What Impact Would the Inclusion of Uterine Cancer Have on Survivors and Their Families?

The inclusion of uterine cancer on the WTC Health Program’s list of covered conditions would allow the benefits provided by the VCF and the WTC Health Program to become available for more survivors and responders of the attacks.

By being eligible to participate in these programs as a result of the covered condition, more women will have access to medical treatment and monitoring that could provide an early diagnosis, which greatly influences the ability of the sufferer to survive the disease.

Having uterine cancer added to the list of certified conditions also helps the sufferer and/or her family members to obtain compensation for wage loss and pain and suffering associated with uterine cancer.

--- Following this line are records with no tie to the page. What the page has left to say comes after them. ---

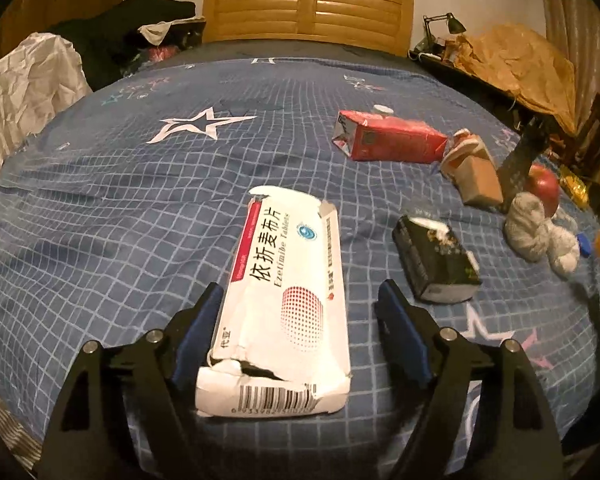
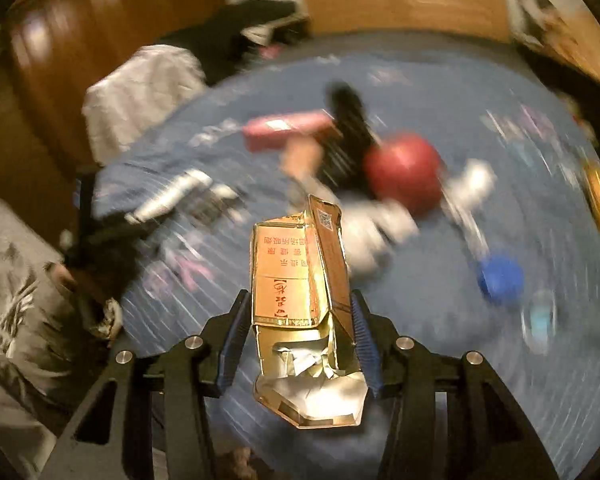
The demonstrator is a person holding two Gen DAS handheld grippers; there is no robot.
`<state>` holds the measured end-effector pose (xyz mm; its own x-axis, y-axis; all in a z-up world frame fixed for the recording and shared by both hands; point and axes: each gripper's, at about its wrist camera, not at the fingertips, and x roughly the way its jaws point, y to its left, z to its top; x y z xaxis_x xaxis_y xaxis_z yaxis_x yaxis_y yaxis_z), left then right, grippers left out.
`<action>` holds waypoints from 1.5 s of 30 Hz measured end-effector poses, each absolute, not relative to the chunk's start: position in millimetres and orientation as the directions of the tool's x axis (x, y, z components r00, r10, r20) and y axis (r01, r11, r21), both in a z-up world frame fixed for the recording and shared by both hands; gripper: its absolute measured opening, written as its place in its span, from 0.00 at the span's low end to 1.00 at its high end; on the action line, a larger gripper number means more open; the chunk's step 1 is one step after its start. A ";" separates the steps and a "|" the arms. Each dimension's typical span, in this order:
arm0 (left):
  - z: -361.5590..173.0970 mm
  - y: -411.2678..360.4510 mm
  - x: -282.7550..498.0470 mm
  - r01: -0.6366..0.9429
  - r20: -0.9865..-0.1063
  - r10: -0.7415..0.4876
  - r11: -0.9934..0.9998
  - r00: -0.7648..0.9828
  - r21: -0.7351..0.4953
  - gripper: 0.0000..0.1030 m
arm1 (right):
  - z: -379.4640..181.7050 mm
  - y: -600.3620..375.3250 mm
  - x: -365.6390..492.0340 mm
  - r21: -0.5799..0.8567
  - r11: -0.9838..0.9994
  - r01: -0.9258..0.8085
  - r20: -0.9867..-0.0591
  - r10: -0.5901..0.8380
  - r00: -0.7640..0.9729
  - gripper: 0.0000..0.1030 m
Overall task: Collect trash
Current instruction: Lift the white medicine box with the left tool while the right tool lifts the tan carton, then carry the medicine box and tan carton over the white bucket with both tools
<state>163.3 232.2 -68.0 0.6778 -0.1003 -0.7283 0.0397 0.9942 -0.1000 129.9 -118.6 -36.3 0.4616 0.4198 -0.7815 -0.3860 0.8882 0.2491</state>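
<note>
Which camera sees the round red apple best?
The left wrist view: the round red apple looks sharp there, though grey cloth partly covers it. The right wrist view shows it bigger but badly blurred.

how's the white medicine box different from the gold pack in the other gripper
The white medicine box lies flat on the blue bedspread between the open fingers of the left gripper; the gold pack is clamped in the right gripper, above the bed. The white box is long and flat, the gold pack squatter. Both are torn-open cardboard packaging.
</note>
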 end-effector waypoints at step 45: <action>33.9 77.9 81.0 -0.010 -0.562 0.086 0.991 0.823 0.136 0.46 | 4.2 -176.6 48.6 0.229 0.916 -0.330 -0.592 0.400 0.699 0.48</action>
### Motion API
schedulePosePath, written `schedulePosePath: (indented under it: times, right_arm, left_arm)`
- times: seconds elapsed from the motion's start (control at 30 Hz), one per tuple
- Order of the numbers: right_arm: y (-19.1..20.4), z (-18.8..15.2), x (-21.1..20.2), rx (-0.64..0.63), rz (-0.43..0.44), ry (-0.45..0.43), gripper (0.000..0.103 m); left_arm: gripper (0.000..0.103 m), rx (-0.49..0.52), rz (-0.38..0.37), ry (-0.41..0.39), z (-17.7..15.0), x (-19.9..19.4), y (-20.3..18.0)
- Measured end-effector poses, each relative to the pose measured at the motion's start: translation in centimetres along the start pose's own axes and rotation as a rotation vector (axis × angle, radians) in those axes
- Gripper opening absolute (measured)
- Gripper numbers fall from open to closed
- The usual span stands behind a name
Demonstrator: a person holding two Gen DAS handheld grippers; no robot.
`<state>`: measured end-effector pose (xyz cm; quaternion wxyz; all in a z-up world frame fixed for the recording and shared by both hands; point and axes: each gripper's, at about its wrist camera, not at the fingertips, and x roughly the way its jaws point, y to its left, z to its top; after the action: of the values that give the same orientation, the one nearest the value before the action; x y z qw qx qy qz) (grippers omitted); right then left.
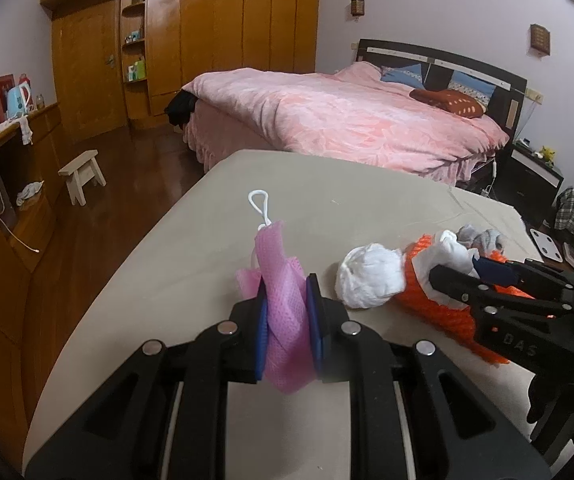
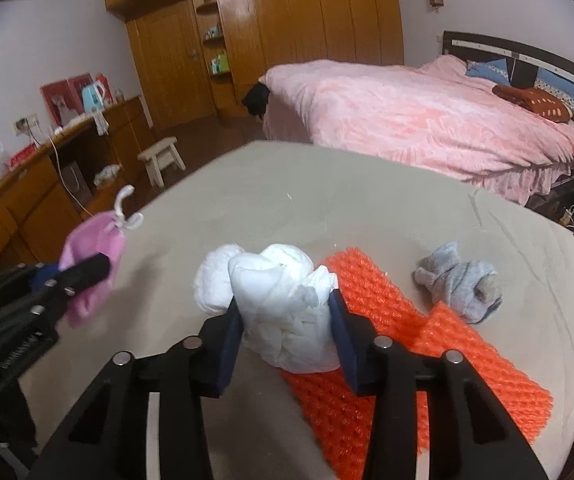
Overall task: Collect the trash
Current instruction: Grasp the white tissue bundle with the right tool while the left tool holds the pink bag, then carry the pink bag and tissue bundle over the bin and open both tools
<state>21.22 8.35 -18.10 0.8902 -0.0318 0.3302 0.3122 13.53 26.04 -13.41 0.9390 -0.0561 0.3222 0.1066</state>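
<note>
While the left tongs [image 1: 287, 316] pinch a pink mesh pouch [image 1: 283, 320] between their two blue pads, the pouch hangs just above the tan table [image 1: 191, 264]. A white string loop [image 1: 259, 202] sticks up from the top of the pouch. Seen from the right wrist camera, the pouch [image 2: 87, 276] sits at the table's left edge.

The right tongs [image 2: 287, 332] squeeze a white crumpled wad [image 2: 287, 320] from both sides. A second white ball [image 2: 213, 284] touches it on the left; I cannot tell if they are one piece. Under the wad lies an orange bumpy sheet [image 2: 407, 360], flat on the table. Just past the sheet's far right edge sits a small gray bundle [image 2: 459, 280].

Behind the table stands a bed [image 1: 347, 120] with a pink cover. A big wooden wardrobe [image 1: 207, 40] fills the far wall. On the brown floor near it is a little pale stool [image 1: 83, 174].
</note>
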Motion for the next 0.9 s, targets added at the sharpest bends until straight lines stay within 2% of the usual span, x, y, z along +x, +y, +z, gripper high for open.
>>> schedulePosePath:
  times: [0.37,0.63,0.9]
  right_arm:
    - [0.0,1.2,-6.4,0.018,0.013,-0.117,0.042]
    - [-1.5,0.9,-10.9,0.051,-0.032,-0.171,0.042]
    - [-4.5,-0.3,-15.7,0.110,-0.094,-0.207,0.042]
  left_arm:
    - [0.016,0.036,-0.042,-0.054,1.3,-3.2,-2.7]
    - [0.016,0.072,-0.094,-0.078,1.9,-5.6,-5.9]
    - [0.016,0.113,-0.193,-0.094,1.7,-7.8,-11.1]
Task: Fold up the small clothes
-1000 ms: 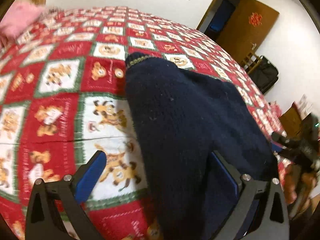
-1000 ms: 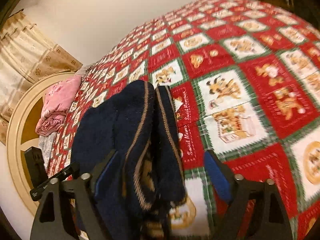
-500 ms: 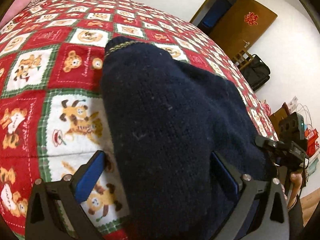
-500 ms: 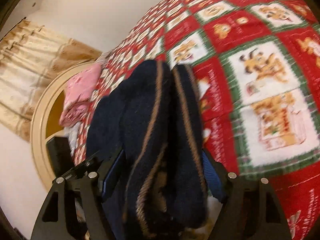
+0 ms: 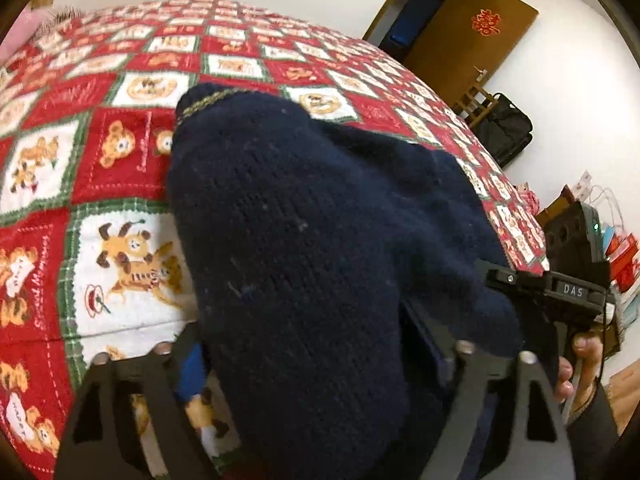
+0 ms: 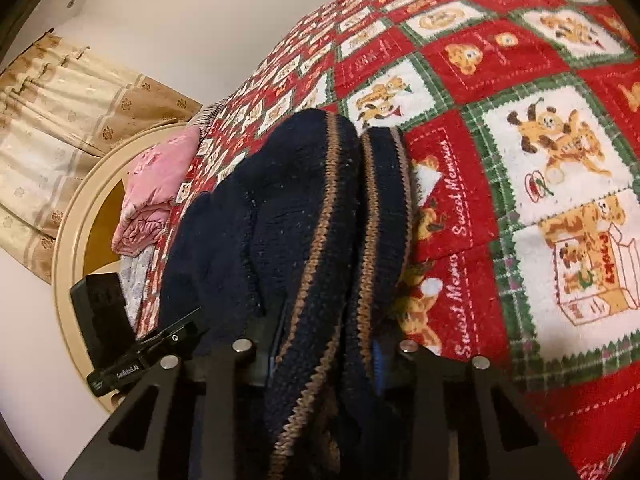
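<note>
Broadly, a bed under a red, white and green bear-print quilt (image 5: 132,184) fills both views, with white walls, a brown wooden door (image 5: 468,40) far right and beige curtains (image 6: 52,120) far left. The navy knitted garment with tan stripes (image 5: 304,240) lies at the quilt's near edge. Closing just now, the left hand-held gripper (image 5: 312,364) squeezes its bulk, and the right hand-held gripper (image 6: 324,352) pinches its striped hem.

Your right gripper (image 6: 324,356) has just been closing and now pinches the striped edge of the sweater (image 6: 304,216); your left gripper (image 5: 316,364) has narrowed around its knit.
</note>
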A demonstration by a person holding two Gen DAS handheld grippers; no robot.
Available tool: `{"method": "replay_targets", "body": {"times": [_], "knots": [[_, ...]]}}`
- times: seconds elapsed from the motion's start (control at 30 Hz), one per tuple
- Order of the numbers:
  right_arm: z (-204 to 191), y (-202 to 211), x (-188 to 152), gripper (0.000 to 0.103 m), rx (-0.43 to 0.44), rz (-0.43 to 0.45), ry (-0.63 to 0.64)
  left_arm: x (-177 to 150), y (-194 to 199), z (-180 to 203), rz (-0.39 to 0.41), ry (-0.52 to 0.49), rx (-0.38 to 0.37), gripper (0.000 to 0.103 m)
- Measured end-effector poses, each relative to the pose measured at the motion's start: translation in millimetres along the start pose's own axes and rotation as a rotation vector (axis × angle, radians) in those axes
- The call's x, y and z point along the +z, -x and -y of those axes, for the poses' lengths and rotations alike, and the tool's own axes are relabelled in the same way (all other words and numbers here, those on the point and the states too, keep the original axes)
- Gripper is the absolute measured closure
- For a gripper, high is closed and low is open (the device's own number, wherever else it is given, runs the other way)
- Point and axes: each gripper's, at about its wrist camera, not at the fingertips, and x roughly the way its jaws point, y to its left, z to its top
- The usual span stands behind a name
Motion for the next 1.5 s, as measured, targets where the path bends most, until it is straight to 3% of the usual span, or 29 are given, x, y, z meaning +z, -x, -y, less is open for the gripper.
{"method": "replay_targets", "body": {"times": [0.2, 0.33, 0.5, 0.83, 1.2, 1.5], "knots": [[-19, 9, -5, 0.073, -0.049, 0.049, 0.039, 1, 8, 20, 0.037, -0.058, 0.113, 0.05], [-24, 23, -9, 0.073, -0.023, 0.082, 0.048, 0, 16, 31, 0.044, -0.08, 0.181, 0.058], [-41, 33, -18, 0.074, -0.01, 0.112, 0.067, -5, 41, 42, 0.085, -0.094, 0.232, 0.061], [-96, 48, -46, 0.074, 0.056, 0.128, 0.102, -25, 106, 46, 0.154, -0.075, 0.256, 0.061], [-177, 41, -91, 0.074, 0.144, 0.084, 0.186, -67, 181, 19, 0.228, 0.009, 0.295, 0.061], [-253, 15, -124, 0.074, 0.195, 0.028, 0.288, -100, 239, -14, 0.296, 0.083, 0.374, 0.061]]}}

Seeking Benefits Following the Diagnosis of a 9/11-Associated Illness

The WTC Health Program’s benefits are accessed through an application process in which the applicant submits information about the type of exposure they experienced on or around 9/11, as well as the amount of time they spent at one of the 9/11 attack sites.

Once the applicant applies and provides supporting documentation, the WTCHP will review these items. A program-affiliated provider trained to look for symptoms of the conditions associated with 9/11 toxic exposure then evaluates eligible applicants

After a diagnosis, the program certifies the condition and provides health care treatment and monitoring to the applicant. The applicant can then register on the VCF website.

Registration is not the same as filing a claim. It only reserves your right to do so any time before October 2090. You must register within two years of the date on which the condition was certified. For family members seeking compensation following the death of a loved one that was caused by a 9/11-associated condition, registration to file a claim must be completed within two years of the date of the survivor or responder’s death.

It should be noted that there are a few other federal and state options for seeking compensation and other benefits for your 9/11-related illness, including Social Security Disability Insurance (SSDI). The attorneys at Hansen & Rosasco can look at the details of your case to help you determine if you are eligible for these other programs.

An Attorney Can Help You With Your WTC Health Program Application

9/11 benefits lawyers are dedicated to helping 9/11 survivors, responders, and their family members to claim benefits for exposure to the toxins at the terrorist attack sites. They can help you apply to the WTC Health Program so it can certify your condition and assist in filing a VCF claim.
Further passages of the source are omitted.